Write out exactly the lines from the first line of the records below through the line that contains "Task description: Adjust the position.", and stop there.

········

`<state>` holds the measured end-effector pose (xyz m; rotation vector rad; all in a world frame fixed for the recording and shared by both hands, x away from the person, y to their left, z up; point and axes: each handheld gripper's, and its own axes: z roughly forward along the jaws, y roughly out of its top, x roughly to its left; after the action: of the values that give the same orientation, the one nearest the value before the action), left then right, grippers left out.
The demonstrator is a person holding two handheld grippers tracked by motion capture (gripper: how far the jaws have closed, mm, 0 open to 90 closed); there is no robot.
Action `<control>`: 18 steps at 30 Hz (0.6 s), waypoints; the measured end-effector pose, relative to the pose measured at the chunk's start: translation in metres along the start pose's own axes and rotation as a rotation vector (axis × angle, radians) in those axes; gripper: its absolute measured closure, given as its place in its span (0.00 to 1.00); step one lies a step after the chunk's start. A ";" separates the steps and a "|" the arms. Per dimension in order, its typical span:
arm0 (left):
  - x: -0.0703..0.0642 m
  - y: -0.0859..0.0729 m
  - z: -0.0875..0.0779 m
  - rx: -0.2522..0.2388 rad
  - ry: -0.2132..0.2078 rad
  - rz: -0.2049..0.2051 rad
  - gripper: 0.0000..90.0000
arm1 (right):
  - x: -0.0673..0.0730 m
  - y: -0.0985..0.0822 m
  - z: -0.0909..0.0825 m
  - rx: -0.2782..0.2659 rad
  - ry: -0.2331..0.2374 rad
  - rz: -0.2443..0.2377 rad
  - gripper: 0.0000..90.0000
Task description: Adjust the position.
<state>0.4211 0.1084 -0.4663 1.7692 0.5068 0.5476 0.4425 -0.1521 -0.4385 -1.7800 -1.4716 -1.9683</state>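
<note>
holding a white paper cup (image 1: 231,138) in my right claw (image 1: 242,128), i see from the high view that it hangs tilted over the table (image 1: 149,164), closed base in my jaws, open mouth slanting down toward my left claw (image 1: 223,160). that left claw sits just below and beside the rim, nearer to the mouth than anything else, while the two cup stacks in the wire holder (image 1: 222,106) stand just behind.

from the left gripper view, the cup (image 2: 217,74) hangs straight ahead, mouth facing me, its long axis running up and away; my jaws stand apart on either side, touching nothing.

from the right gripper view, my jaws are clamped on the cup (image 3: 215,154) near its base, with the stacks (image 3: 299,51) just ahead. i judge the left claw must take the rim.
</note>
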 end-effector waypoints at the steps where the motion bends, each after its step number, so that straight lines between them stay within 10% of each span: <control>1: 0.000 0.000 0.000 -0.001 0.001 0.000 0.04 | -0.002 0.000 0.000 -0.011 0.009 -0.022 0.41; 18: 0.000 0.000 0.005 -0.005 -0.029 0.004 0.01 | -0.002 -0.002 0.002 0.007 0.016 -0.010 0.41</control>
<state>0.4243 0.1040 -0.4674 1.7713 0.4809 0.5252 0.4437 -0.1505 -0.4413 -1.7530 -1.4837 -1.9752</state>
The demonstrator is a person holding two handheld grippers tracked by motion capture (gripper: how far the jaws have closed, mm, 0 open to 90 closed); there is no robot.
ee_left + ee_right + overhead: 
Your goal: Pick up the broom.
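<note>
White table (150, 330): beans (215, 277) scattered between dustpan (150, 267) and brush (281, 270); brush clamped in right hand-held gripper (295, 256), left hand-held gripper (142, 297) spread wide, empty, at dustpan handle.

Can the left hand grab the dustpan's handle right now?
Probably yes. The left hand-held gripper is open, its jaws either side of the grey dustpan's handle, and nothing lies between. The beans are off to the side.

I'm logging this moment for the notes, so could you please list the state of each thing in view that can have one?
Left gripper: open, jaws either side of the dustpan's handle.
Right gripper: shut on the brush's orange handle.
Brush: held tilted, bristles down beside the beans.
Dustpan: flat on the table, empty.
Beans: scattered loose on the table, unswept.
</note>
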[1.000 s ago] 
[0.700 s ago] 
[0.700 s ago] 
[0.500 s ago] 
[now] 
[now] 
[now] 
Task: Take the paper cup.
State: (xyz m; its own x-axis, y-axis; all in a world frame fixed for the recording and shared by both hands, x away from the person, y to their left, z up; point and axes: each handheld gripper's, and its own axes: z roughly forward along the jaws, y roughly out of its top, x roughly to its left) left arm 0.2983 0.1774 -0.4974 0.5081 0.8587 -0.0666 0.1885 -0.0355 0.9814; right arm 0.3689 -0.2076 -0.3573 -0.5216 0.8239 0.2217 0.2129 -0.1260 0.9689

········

**SOLUTION BELOW**:
`<state>` holds the measured end-effector pose (xyz m; rotation vector rad; all in a world frame fixed for the recording and shared by both hands, x away from the person, y to their left, z up; point and axes: each handheld gripper's, and its own axes: z roughly forward along the jaws, y roughly out of its top, x roughly to its left; after the action: of the values that give the same orientation, the one nearest the value before the action), left then right, grippers left out.
The demonstrator is a person holding two handheld grippers tracked by motion capture (gripper: how far the jaws have closed, mm, 0 open to 90 closed); there is no robot.
Action `<control>`: 18 steps at 30 Hz (0.6 s), waypoints; the measured end-effector pose, relative to the pose measured at the chunk's start: translation in metres along the start pose's own axes and rotation as a rotation vector (axis × angle, radians) in those axes; gripper: its absolute measured closure, given as its place in its span (0.00 to 1.00); step one lies a step after the chunk's start. A ";" separates the steps and a "|" the arms. Per dimension in order, its typical span:
arm0 (left):
  - x: -0.0703..0.0642 m
  - y: -0.0859..0.0729 m
  - z: -0.0875..0.0779 m
  - rx: -0.2522..0.2388 rad
  - ry: -0.2132..0.2078 rad
  - rz: -0.2049..0.2051 rad
  - gripper: 0.0000..90.0000
arm1 (right):
  - x: -0.0673..0.0730 m
  - y: -0.0985..0.0822 m
  - z: -0.0909..0.0825 m
  - rx: -0.2782..0.2659 rad
  - ry: -0.2331..0.2374 rad
  - rz: -0.2443..0.2377 rad
  - gripper: 0.0000..90.0000
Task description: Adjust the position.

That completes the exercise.